Read through the listing below, and copy every line where the string "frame" appears.

DATA BLOCK:

· · ·

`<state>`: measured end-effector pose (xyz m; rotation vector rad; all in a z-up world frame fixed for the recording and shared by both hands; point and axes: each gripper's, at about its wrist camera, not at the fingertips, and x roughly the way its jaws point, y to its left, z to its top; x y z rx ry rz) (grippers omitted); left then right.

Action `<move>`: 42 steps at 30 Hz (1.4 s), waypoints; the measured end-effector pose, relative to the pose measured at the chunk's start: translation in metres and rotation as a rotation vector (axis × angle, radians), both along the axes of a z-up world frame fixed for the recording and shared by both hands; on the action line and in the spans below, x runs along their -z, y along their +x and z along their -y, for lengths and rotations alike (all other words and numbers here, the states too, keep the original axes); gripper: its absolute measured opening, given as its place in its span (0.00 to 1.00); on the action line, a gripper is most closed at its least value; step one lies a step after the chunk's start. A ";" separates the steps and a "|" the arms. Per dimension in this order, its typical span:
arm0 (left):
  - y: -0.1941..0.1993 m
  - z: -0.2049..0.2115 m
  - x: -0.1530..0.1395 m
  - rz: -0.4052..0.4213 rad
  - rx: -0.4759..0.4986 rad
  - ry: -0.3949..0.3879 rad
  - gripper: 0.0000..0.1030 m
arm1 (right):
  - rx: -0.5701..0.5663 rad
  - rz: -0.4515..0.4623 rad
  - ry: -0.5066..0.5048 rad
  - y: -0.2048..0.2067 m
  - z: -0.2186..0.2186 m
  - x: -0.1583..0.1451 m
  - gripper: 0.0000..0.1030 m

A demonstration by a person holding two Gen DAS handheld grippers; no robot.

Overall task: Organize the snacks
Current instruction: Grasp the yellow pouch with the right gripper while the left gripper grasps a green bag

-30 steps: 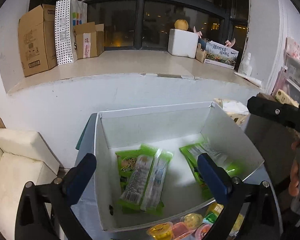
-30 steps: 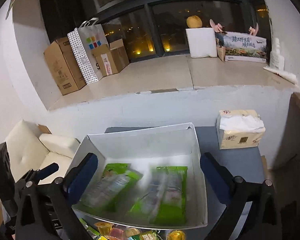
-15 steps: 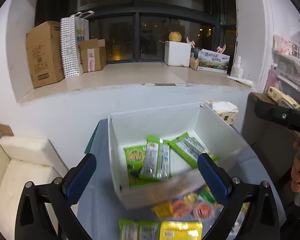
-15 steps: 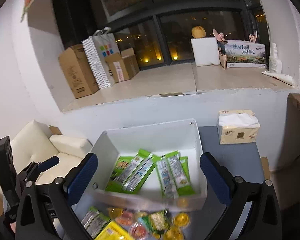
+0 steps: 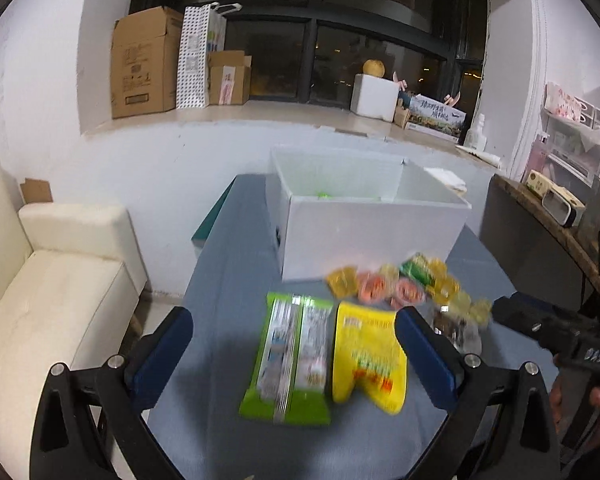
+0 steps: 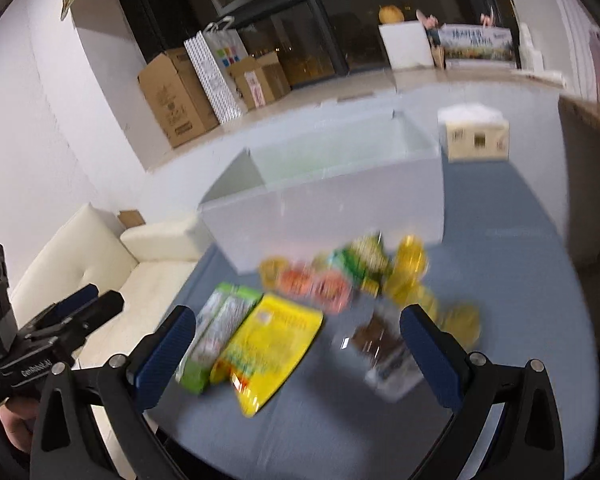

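A white box (image 5: 364, 232) (image 6: 332, 204) stands at the far end of a blue-grey table (image 5: 228, 280) (image 6: 520, 240); only a green speck shows inside it. In front of it lie a green snack pack (image 5: 292, 360) (image 6: 216, 332), a yellow bag (image 5: 368, 356) (image 6: 268, 348), several small jelly cups (image 5: 400, 288) (image 6: 340, 280) and a brown-filled clear pack (image 6: 384, 348). My left gripper (image 5: 292, 352) is open and empty, held above the green and yellow packs. My right gripper (image 6: 296, 352) is open and empty, above the yellow bag and clear pack. Both views are blurred.
A tissue box (image 6: 476, 136) stands beside the white box on the right. A cream sofa (image 5: 40, 292) is left of the table. Cardboard boxes (image 5: 144, 64) and a paper bag (image 5: 200, 56) sit on the window ledge. A dark wooden counter (image 5: 540, 224) is at the right.
Both grippers have pulled back and lowered from over the white box. The box interior with its green packs has dropped out of sight, and the loose snacks in front now fill the view.
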<state>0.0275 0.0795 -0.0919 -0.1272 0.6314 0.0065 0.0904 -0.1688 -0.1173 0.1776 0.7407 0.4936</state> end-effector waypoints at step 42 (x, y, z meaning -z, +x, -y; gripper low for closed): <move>-0.002 -0.007 0.045 -0.108 -0.009 0.029 1.00 | -0.095 -0.097 -0.239 0.021 -0.082 0.064 0.62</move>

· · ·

ANSWER SECTION:
`<state>`: measured end-effector pose (xyz m; rotation vector rad; all in a z-up world frame fixed for the recording and shared by both hands; point and axes: each gripper's, at about its wrist camera, not at the fingertips, and x roughly the way its jaws point, y to its left, z to its top; x y z rx ry rz) (grippers omitted); left then right.
Action `<move>`: 42 steps at 30 Hz (1.4 s), waypoints; the measured end-effector pose, relative to the pose measured at the chunk's start: translation in metres and rotation as a rotation vector (axis × angle, radians), both along the axes of a z-up world frame fixed for the recording and shared by both hands; on the action line and in the spans below, x runs along their -z, y along their +x and z along their -y, for lengths and rotations alike (all other words and numbers here, the states too, keep the original axes); gripper: its absolute measured opening, given as its place in its span (0.00 to 1.00); on the action line, a gripper is most closed at its least value; step one lies a step after the chunk's start. A ";" separates the steps and a "|" the arms. Per dimension in this order, its typical span:

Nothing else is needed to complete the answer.